‘Talent Management in Hospitality and Tourism’, a new book edited by Susan Horner, addresses a vital subject for educators and organisations in the hospitality sector, and is contributed to by major experts who have multi-national experience of hospitality education provide new and interesting perspectives on the topic of talent management.
Staff retention, training and morale is key in any industry, none more so that in the service sector where career perceptions can be negative and staff retention is notoriously high. Recruiting and retaining happy and well trained staff is key to the success of all customer-facing businesses. This book is the first to explore on this important topic from an individual and personal perspective rather than a company perspective. It will enable future managers to understand the key principles to maintaining a happy and talented workforce, as well as understanding how to successfully manage their own career path.
‘Talent Management In Hospitality and Tourism‘ uses case studies from major international companies as well as SMEs such as The Taj Hotel Group, India, Red Carnation Hotel Group, The Rick Stein group and La’Aubier in Neuchatel, Switzerland to illustrate successful talent management strategies and how they can be implemented. The text has a complete pedagogic structure, including learning points and activities at the end of each chapter to assist with class room delivery and design assessments.
What prompted to you write this book?
The topic of talent management is an emerging issue for both academics and industry practitioners across the world. Many of the large hotel groups, for example are changing their human resource management departments to talent management departments, and it is a big issue for small to medium enterprises in the sector. There has also been an increasing interest in the academic world, with course being offered on the topic at a variety of levels. I helped to supervise a PhD thesis on the topic which also made me realise the lack of published material on the topic in the hospitality field.
In a nutshell, how would you describe the difference between ‘talent management’ and ‘human resource management’?
I think that human resource management is about how you recruit, develop and retain that you want to recruit and employ.
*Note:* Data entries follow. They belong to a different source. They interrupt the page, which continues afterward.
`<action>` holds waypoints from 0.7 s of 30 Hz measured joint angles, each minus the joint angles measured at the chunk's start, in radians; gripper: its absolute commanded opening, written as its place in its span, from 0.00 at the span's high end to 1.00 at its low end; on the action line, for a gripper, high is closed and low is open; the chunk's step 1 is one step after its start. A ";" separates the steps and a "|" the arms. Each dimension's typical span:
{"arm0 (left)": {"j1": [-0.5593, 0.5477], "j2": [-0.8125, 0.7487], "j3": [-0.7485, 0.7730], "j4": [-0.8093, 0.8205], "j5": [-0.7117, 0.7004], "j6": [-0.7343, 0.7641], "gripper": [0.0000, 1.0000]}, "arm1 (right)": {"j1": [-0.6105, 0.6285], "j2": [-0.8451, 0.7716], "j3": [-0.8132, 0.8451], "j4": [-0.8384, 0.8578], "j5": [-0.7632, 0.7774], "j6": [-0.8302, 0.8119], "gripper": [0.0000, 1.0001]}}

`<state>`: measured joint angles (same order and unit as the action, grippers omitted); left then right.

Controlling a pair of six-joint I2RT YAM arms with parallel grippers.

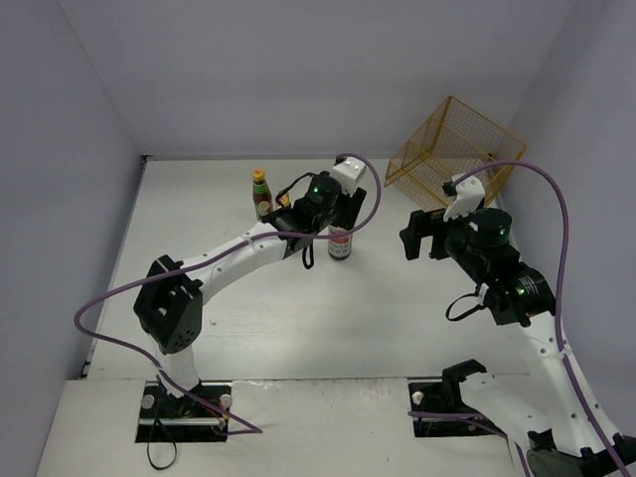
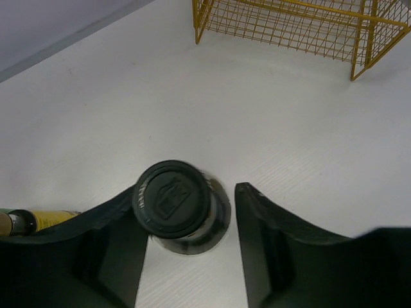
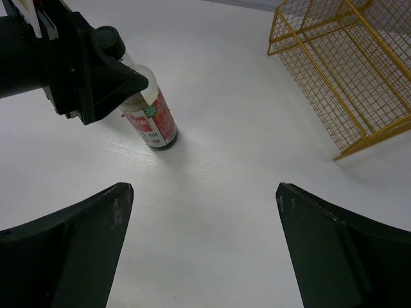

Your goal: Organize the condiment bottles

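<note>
A clear bottle with a black cap (image 1: 340, 243) and a white-red label stands upright at mid-table. My left gripper (image 1: 333, 225) is over it from above. In the left wrist view the black cap (image 2: 172, 199) sits between the fingers of the left gripper (image 2: 189, 190): the left finger touches it, while a gap of bare table separates it from the right finger (image 2: 270, 231). The right wrist view shows the same bottle (image 3: 153, 120) under the left gripper. A dark red yellow-capped bottle (image 1: 261, 192) stands just left of it. My right gripper (image 1: 412, 237) hovers open and holds nothing.
A yellow wire basket (image 1: 452, 149) lies tilted at the back right, also seen in the left wrist view (image 2: 302, 25) and the right wrist view (image 3: 347, 70). White walls close the table on the left, back and right.
</note>
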<state>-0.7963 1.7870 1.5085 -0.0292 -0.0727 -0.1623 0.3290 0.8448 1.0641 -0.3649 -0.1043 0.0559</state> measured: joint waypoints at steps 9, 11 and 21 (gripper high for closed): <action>0.000 -0.011 0.000 0.013 -0.014 -0.003 0.29 | 0.000 0.001 -0.001 0.001 0.000 0.000 0.00; 0.000 -0.017 0.000 0.008 -0.016 -0.003 0.29 | 0.000 0.005 0.000 0.002 -0.001 0.000 0.00; 0.012 -0.333 -0.131 -0.163 -0.129 -0.039 0.29 | 0.002 0.157 0.004 0.099 -0.068 0.007 0.05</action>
<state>-0.7845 1.4536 1.3773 -0.1921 -0.2020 -0.2012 0.3305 1.0019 1.0683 -0.2661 -0.1726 0.0631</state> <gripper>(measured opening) 0.713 0.971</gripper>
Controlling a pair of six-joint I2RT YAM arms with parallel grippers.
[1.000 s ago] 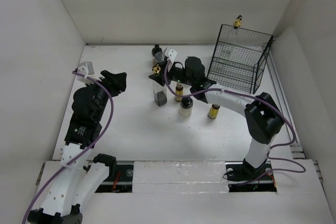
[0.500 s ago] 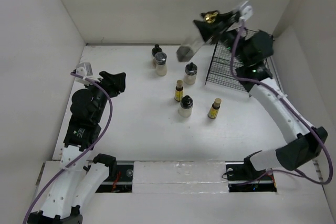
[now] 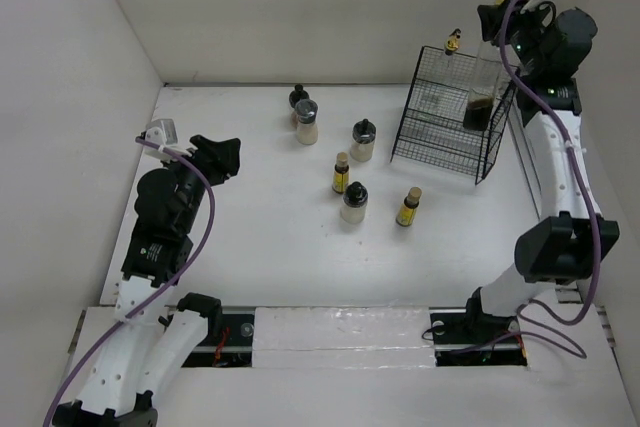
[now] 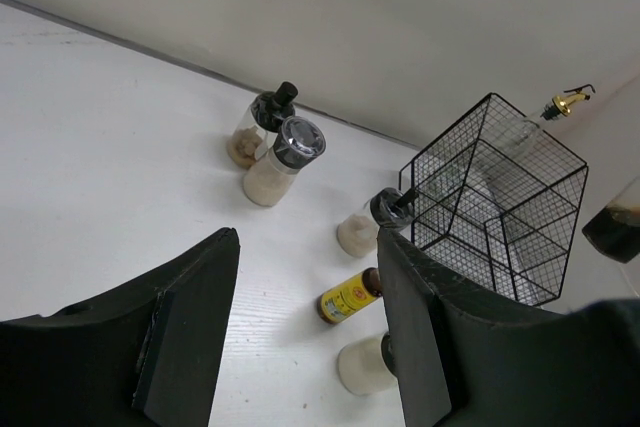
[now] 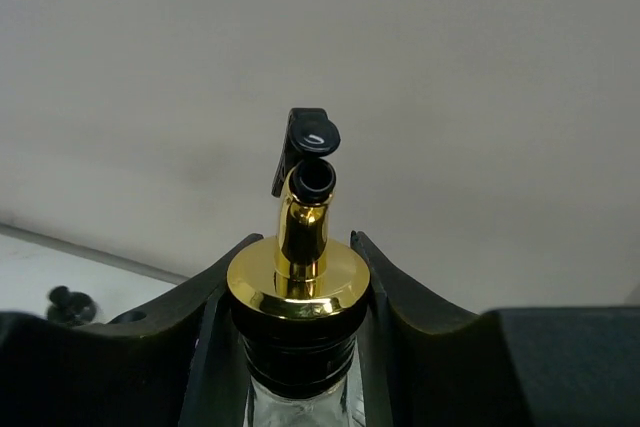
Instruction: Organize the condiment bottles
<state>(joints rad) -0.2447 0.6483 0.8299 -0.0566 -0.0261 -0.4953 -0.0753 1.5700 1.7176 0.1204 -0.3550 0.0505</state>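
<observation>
1. We saw the right tool [image 3: 503,19] clamped on the neck of a gold-spouted bottle [image 3: 482,87], held upright at the right end of the rack [image 3: 440,132].
2. We couldn't tell whether it was inside.
3. A second bottle [image 3: 454,43] stood in the rack's rear-left corner.
4. Six others [image 3: 353,202] stood on the counter [image 3: 250,237], left of the rack.
5. The left tool [image 3: 215,152] gaped empty, far left of the rack.
</observation>
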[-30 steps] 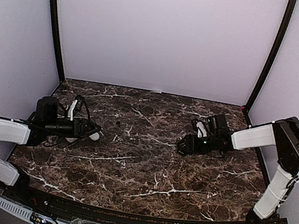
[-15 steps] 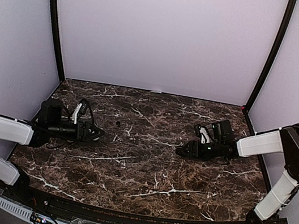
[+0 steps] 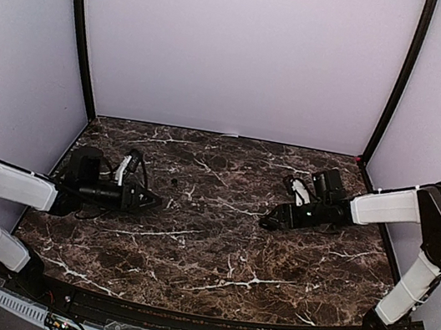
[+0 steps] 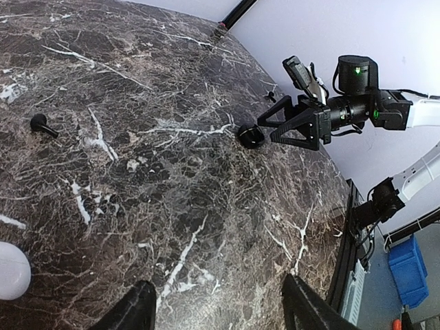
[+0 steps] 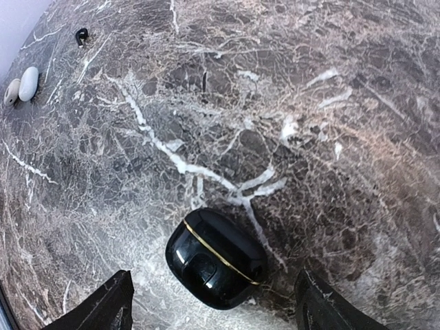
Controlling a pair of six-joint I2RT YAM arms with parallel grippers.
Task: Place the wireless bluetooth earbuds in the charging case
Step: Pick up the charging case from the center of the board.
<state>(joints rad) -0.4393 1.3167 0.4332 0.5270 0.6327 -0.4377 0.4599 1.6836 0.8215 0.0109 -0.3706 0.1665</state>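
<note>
Black case (image 5: 215, 258) free between spread right jaws, left jaws spread (empty), likely earbud (image 4: 42, 124) on open marble (image 3: 213, 257)

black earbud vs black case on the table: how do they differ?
Size: the black earbud is far smaller than the black charging case.
Shape: the earbud has a short stem; the case is a shut rounded pebble with a thin gold seam.
Place: the case lies between the open fingers of the right gripper; the earbud lies loose, well away from it.
Both are black and rest on the marble table.
</note>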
It uses well-established management techniques. Talent management is much more about a focus on the recruitment of individual talents and providing them with individually focused career plans. It is about matching the talented individual’s requirements with an appropriate company response.
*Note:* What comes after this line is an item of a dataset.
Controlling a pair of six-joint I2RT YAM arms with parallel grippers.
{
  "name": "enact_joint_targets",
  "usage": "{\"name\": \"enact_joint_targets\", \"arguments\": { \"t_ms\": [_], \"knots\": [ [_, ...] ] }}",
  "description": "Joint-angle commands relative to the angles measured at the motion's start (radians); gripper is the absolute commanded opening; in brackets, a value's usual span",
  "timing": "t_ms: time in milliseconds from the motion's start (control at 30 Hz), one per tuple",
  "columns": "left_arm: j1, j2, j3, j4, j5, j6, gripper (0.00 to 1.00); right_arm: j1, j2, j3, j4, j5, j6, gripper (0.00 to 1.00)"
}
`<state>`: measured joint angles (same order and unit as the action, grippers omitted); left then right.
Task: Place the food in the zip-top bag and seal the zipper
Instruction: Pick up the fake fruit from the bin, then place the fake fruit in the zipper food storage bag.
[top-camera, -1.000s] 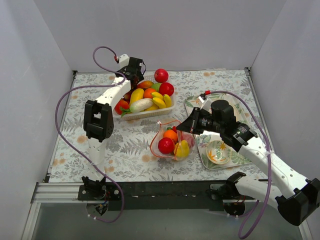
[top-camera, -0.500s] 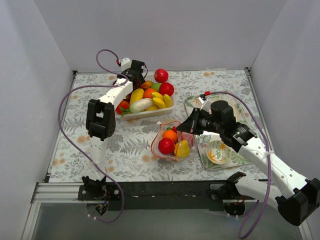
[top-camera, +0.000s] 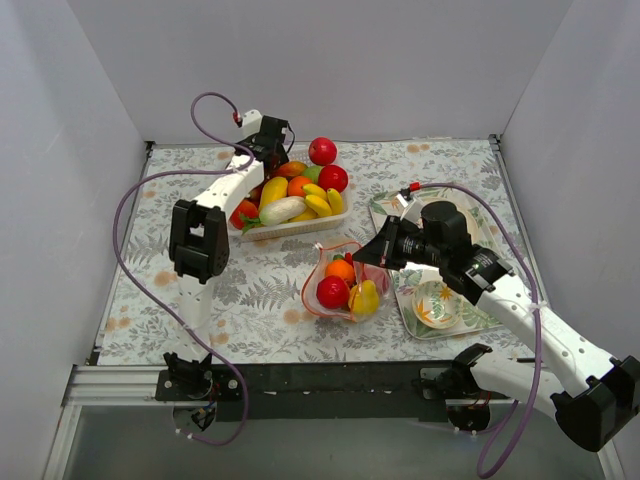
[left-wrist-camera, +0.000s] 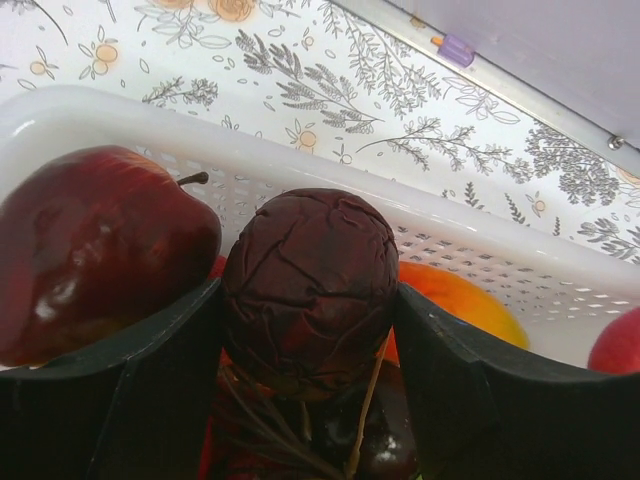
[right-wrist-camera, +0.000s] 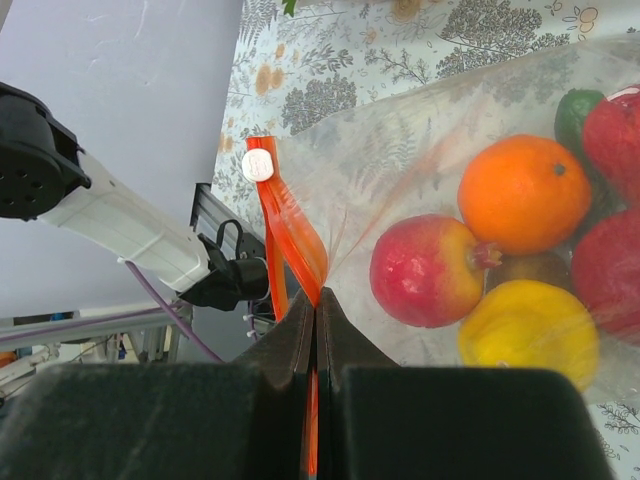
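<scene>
My left gripper (top-camera: 268, 148) is over the far left end of the white basket (top-camera: 290, 229). In the left wrist view it (left-wrist-camera: 308, 330) is shut on a wrinkled dark purple fruit (left-wrist-camera: 308, 285), next to a dark red apple (left-wrist-camera: 95, 250) and just inside the basket wall (left-wrist-camera: 300, 165). The clear zip-top bag (top-camera: 343, 282) lies in front of the basket with an orange (right-wrist-camera: 522, 193), a red pomegranate (right-wrist-camera: 428, 270) and a yellow fruit (right-wrist-camera: 528, 335) inside. My right gripper (top-camera: 370, 254) is shut on the red-orange zipper (right-wrist-camera: 290, 225) at the bag's right edge (right-wrist-camera: 316, 300).
The basket holds several more fruits, with a red apple (top-camera: 322, 151) at its far rim. A leaf-patterned tray (top-camera: 381, 206) with a small plate (top-camera: 437, 305) lies at the right, under my right arm. White walls close in the table on three sides.
My left gripper has shifted slightly over the basket's far left end, still holding the dark fruit. The right arm and the bag have not moved.
</scene>
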<state>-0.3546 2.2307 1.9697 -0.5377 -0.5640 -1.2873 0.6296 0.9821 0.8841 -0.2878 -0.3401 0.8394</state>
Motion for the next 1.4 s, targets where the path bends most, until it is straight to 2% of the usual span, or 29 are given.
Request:
{"name": "enact_joint_targets", "arguments": {
  "t_ms": [0, 267, 400, 500, 533, 667, 833, 1000, 1033, 1167, 1367],
  "knots": [
    [-0.014, -0.155, 0.018, 0.021, -0.034, 0.048, 0.34, 0.005, -0.016, -0.013, 0.047, 0.003, 0.007, 0.01],
    [-0.024, -0.285, -0.008, -0.027, 0.013, 0.08, 0.33, 0.004, 0.01, -0.001, 0.056, 0.012, 0.006, 0.01],
    [-0.03, -0.382, -0.063, -0.064, 0.13, 0.077, 0.33, 0.005, 0.029, 0.026, 0.052, 0.026, 0.0, 0.01],
    [-0.064, -0.498, -0.176, -0.083, 0.21, 0.066, 0.33, 0.004, 0.043, 0.047, 0.05, 0.039, -0.005, 0.01],
    [-0.09, -0.572, -0.269, -0.077, 0.225, 0.06, 0.33, 0.005, 0.049, 0.052, 0.046, 0.047, -0.006, 0.01],
    [-0.153, -0.763, -0.467, -0.042, 0.326, 0.022, 0.33, 0.004, 0.063, 0.072, 0.045, 0.061, -0.005, 0.01],
    [-0.259, -0.936, -0.606, -0.045, 0.442, -0.041, 0.33, 0.004, 0.089, 0.113, 0.021, 0.088, -0.013, 0.01],
    [-0.302, -1.081, -0.709, -0.057, 0.544, -0.082, 0.33, 0.004, 0.11, 0.145, -0.004, 0.113, -0.014, 0.01],
    [-0.319, -1.095, -0.721, -0.056, 0.596, -0.087, 0.33, 0.005, 0.113, 0.15, -0.005, 0.124, -0.016, 0.01],
    [-0.366, -1.125, -0.772, -0.071, 0.645, -0.076, 0.33, 0.004, 0.128, 0.171, -0.016, 0.133, -0.016, 0.01],
    [-0.426, -1.143, -0.822, -0.067, 0.644, -0.086, 0.33, 0.004, 0.133, 0.179, -0.024, 0.144, -0.013, 0.01]
  ]
}}
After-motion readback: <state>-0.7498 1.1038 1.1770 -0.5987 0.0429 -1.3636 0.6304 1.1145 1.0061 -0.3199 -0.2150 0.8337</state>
Is there any one essential part of efficient talent management that ALL managers need to be on top of?
There is a debate about inclusive and exclusive approaches to talent management which managers should consider and make decisions about. Another critical issue is the importance of individual mentoring programs from members of staff.
High turnover is prevalent across the industry – how can the adoption of good talent management practices slow this down?
An increased focus on the talent management process as a whole will result in a happier workforce that will want to stay with their employer because they will trust the organisation with their future career development.
If you had one piece of advice for all hospitality managers, what would it be?
Think about the difference between education and training and decide on individually-focused development plans for all staff at every level. This will make everybody feel valued and recognised.
About the Editor
Susan Horner is Associate Professor in Hospitality, Tourism and Events Management at Plymouth University, UK. Susan wrote her first book Marketing for Hospitality in 1996 and has gone on to write further books with collaborators including Professor John Swarbrooke and Professor Stephen Ball. Susan’s books include key texts such as Consumer Behaviour in Tourism, International Cases in Tourism Management, Business Travel and Tourism and Leisure Marketing. These books are used internationally and have been translated into a variety of languages including Chinese. Among her other skills Susan has an interest in the learning styles of hospitality students, and relationship marketing and management issues for hospitality. She has also developed an international reputation as a marketing specialist and been responsible for the academic content of hospitality courses at undergraduate and postgraduate level that have been delivered both locally and internationally. During her academic career she has encouraged both undergraduate and postgraduate students to publish their research at various academic conferences.